The beneficiaries of the CGHS facilities are central government employees and pensioners, sitting and former Members of Parliament, former governors and lieutenant governors, freedom fighters, sitting and former judges of the Supreme Court and high courts, and certain public sector units, among others. Beneficiaries receive cashless healthcare from empanelled private hospitals, who are later reimbursed by the government.

There is always a delay in receiving payments from the government under these schemes. However, the Finance Ministry has said in a reply that the payments to the hospitals had been delayed because only one-third of the health budget could be used till July.

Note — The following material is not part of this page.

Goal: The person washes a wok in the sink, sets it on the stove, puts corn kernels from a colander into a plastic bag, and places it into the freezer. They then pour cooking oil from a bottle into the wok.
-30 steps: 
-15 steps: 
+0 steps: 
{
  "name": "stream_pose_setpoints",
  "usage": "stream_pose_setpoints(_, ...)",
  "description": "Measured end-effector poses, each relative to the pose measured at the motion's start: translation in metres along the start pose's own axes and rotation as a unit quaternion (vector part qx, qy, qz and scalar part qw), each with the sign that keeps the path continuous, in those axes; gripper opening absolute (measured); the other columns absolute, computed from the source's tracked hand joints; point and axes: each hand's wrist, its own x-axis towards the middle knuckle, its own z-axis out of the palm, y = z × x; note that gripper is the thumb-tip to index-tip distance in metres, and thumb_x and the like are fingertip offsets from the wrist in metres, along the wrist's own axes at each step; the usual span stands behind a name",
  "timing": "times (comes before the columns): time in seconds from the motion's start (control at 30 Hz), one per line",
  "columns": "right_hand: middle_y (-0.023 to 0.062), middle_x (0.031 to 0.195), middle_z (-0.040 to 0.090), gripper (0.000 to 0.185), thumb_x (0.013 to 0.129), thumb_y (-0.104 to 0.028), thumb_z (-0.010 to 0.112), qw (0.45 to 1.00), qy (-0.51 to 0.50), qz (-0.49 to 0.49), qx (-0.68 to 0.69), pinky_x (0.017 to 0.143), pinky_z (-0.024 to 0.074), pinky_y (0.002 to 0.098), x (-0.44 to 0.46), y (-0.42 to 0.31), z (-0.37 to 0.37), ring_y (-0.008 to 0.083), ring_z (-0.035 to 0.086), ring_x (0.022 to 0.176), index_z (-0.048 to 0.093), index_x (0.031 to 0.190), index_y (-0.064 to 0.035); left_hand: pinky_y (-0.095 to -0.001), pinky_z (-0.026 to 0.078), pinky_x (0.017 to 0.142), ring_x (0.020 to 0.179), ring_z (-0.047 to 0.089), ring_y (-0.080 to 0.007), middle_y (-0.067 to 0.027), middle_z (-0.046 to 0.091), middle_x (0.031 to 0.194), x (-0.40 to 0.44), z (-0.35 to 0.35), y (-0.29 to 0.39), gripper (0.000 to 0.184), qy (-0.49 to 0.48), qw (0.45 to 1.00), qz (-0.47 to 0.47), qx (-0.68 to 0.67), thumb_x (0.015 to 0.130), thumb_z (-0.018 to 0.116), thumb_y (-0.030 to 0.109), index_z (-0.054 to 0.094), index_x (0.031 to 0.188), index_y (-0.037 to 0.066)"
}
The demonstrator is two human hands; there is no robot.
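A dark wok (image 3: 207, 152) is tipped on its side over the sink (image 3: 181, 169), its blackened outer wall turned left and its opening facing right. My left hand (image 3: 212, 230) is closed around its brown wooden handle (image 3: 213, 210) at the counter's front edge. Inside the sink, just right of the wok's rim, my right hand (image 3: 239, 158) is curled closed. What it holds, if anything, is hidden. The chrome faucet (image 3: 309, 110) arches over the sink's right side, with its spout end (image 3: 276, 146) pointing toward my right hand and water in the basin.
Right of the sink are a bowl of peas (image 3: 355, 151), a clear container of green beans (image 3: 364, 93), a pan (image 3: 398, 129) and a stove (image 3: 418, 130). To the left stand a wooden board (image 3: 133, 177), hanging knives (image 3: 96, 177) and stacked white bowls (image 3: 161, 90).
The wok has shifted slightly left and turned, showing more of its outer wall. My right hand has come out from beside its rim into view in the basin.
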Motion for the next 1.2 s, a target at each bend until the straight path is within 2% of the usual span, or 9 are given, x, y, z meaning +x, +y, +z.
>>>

According to the list submitted to Sitharaman, Max Healthcare has outstanding dues of Rs 147.77 crore under CGHS and Rs 75 crore under ECHS. Fortis Healthcare has outstanding dues of Rs 59.74 crore under CGHS and Rs 150.5 crore under ECHS. Likewise, Apollo Hospitals have an outstanding of Rs 69 crore under CGHS and Rs 71 crore under ECHS, and Medanta Medicity, Delhi-NCR, has an outstanding of Rs 57 crore under CGHS and Rs 38 crore under ECHS. In fact, Apollo officials allege that the dues are pending with the government for a long time, considering that the hospital is no more empanelled with CGHS for the last five years.

Most well known, private hospitals also claimed that since 2014 they have been serving patients under CGHS at heavily discounted prices. Hospitals signed agreements based on the terms defined by the CGHS, effective 1 October 2014, which has a provision to make 70% payment within five working days of submission of bills by hospitals.

As a result, private hospitals are facing a lot of difficulties in functioning due to a squeeze on their finances.